RECORDS FOR THIS EXERCISE |
:::

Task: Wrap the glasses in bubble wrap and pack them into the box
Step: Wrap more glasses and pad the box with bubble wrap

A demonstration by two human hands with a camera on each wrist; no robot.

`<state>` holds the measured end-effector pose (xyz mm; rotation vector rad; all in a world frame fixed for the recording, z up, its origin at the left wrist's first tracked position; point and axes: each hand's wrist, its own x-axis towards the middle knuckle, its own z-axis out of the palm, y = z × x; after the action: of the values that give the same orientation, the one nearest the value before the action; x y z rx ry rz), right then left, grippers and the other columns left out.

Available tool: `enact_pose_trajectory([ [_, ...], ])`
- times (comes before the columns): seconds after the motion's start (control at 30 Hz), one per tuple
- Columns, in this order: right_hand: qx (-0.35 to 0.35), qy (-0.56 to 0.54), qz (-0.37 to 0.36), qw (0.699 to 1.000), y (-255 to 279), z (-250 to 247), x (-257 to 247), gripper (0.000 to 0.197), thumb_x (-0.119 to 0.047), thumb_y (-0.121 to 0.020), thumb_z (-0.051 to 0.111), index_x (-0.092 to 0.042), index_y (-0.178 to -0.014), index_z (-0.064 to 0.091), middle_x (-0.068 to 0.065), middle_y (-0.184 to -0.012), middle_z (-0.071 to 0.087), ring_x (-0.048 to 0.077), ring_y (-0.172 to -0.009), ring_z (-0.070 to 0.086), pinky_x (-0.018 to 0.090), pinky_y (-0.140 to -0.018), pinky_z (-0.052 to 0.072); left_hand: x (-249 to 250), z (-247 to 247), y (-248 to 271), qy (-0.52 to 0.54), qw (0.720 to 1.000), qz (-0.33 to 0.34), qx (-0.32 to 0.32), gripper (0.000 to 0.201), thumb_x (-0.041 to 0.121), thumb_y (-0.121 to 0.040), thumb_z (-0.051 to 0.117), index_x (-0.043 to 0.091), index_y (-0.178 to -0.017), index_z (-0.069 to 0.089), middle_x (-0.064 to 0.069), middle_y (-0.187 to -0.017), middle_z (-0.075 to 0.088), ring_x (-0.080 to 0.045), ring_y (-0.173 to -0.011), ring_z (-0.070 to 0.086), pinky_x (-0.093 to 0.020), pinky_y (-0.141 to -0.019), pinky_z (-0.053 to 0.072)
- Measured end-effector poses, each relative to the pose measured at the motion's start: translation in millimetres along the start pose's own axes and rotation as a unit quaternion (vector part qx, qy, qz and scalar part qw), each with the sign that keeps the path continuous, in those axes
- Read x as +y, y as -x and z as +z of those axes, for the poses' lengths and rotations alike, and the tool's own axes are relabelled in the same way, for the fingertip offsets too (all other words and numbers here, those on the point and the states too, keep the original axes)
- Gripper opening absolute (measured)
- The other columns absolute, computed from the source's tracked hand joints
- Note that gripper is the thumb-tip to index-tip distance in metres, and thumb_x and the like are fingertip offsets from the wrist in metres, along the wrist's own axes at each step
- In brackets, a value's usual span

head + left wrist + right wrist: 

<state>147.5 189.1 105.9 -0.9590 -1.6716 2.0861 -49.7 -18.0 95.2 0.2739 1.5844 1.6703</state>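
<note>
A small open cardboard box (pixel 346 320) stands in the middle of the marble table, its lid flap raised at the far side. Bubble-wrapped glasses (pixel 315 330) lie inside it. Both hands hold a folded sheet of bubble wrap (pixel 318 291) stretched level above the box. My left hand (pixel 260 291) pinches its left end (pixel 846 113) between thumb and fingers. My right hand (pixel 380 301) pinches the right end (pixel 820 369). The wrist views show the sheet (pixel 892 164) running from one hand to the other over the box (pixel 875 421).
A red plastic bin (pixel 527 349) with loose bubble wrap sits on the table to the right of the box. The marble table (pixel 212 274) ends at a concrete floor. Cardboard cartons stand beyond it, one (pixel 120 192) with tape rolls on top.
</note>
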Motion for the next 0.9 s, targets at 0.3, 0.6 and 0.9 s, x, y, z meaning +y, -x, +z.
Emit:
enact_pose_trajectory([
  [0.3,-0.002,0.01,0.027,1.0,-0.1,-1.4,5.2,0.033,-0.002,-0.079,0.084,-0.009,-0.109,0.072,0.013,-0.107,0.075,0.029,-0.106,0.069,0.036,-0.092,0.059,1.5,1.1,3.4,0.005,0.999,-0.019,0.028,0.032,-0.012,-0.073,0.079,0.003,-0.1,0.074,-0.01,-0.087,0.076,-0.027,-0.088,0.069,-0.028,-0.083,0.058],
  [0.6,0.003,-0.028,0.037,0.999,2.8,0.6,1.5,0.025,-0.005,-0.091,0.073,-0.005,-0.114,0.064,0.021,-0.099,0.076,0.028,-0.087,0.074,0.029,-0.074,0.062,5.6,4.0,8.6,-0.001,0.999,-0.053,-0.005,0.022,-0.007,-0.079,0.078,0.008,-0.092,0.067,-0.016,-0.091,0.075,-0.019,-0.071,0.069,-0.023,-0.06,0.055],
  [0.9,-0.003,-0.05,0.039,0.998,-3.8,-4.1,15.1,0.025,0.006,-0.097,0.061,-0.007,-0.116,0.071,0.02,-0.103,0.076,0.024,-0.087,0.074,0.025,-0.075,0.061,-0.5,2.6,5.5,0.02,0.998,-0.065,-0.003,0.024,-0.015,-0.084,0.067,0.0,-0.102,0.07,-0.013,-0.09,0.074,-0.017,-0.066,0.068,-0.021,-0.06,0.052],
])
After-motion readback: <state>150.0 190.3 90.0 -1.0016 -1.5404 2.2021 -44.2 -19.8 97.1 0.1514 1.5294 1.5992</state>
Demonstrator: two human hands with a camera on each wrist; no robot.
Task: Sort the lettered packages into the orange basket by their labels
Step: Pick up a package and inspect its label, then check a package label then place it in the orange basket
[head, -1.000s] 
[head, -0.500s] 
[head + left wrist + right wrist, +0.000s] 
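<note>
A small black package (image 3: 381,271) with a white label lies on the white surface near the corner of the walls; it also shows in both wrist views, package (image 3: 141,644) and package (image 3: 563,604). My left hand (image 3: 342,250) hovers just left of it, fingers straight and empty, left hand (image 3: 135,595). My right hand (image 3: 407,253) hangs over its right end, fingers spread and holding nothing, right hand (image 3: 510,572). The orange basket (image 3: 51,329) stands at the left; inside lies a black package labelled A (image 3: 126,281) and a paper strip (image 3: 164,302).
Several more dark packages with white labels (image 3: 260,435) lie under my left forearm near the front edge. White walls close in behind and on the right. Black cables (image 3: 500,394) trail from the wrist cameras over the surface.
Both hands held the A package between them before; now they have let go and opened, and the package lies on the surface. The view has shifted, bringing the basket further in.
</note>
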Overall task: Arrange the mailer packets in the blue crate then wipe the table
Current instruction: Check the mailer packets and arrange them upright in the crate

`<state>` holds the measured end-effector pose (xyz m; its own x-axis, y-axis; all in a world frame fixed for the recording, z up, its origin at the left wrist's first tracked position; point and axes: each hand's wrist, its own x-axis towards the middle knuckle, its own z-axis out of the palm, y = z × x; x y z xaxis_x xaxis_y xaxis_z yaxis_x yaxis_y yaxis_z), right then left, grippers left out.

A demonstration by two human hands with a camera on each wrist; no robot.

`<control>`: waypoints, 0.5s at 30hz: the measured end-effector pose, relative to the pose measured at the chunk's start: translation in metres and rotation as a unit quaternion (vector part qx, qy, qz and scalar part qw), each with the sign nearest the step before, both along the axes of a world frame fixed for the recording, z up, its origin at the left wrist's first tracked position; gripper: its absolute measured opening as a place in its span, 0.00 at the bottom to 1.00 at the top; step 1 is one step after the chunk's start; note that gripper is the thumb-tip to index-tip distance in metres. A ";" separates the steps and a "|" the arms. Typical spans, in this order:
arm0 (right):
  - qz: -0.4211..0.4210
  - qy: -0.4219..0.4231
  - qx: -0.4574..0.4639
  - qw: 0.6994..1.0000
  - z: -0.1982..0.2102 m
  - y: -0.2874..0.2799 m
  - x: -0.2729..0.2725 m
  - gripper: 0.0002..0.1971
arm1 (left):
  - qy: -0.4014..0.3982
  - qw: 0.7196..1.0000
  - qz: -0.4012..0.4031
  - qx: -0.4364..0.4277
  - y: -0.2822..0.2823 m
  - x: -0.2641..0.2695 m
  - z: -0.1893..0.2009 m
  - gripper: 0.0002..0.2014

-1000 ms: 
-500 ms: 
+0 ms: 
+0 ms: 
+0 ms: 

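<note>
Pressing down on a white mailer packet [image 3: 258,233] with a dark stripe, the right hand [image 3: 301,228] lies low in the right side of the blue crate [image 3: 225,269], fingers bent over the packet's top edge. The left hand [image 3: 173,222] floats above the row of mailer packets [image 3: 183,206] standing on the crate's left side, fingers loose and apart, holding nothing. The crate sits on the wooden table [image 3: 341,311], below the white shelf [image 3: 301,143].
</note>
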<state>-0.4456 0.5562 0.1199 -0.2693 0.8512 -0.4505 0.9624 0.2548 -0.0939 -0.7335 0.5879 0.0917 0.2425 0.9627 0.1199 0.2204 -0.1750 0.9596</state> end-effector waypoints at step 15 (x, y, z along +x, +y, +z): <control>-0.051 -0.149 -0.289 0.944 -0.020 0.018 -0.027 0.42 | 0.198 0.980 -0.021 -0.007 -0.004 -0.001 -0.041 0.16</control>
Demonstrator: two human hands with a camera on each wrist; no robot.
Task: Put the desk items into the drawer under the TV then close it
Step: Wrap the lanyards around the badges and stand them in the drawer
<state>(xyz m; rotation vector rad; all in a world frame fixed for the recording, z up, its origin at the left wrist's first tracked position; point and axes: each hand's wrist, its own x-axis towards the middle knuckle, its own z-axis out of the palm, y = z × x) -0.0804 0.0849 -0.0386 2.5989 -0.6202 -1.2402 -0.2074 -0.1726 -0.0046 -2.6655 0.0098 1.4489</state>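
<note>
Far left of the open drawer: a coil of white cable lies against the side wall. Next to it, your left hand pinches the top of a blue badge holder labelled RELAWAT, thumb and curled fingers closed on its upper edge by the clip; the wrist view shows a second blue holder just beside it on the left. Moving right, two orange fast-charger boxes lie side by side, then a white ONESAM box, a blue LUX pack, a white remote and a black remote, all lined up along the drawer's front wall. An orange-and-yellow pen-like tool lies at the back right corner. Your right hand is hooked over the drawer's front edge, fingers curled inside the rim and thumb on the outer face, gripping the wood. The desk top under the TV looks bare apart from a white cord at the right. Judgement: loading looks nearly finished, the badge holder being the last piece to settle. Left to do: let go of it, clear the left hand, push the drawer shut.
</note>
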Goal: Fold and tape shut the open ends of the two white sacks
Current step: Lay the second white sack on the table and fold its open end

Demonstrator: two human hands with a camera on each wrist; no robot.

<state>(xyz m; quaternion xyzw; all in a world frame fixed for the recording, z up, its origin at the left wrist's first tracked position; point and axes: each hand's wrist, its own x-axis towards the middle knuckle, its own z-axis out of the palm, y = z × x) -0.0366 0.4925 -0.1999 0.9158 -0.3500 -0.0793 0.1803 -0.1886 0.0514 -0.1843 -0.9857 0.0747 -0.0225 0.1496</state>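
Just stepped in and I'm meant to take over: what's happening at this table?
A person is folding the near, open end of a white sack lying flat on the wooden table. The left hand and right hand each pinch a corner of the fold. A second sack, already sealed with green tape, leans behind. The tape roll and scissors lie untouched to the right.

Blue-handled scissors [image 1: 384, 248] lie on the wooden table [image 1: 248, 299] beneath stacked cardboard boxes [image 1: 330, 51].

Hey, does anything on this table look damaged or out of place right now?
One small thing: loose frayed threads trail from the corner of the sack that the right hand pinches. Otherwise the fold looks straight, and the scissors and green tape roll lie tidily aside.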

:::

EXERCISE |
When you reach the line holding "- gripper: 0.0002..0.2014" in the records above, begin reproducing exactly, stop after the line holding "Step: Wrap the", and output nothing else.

WRITTEN ANSWER |
  - gripper: 0.0002..0.2014

-1000 ms: 
-500 ms: 
+0 ms: 
+0 ms: 
+0 ms: 

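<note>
Pressing down on a white mailer packet [image 3: 258,233] with a dark stripe, the right hand [image 3: 301,228] lies low in the right side of the blue crate [image 3: 225,269], fingers bent over the packet's top edge. The left hand [image 3: 173,222] floats above the row of mailer packets [image 3: 183,206] standing on the crate's left side, fingers loose and apart, holding nothing. The crate sits on the wooden table [image 3: 341,311], below the white shelf [image 3: 301,143].
</note>
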<state>-0.4456 0.5562 0.1199 -0.2693 0.8512 -0.4505 0.9624 0.2548 -0.0939 -0.7335 0.5879 0.0917 0.2425 0.9627 0.1199 0.2204 -0.1750 0.9596</state> end-effector waypoints at step 15 (x, y, z along +x, +y, +z): <control>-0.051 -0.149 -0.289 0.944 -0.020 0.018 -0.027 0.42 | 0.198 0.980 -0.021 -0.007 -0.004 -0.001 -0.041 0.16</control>
Demonstrator: two human hands with a camera on each wrist; no robot.
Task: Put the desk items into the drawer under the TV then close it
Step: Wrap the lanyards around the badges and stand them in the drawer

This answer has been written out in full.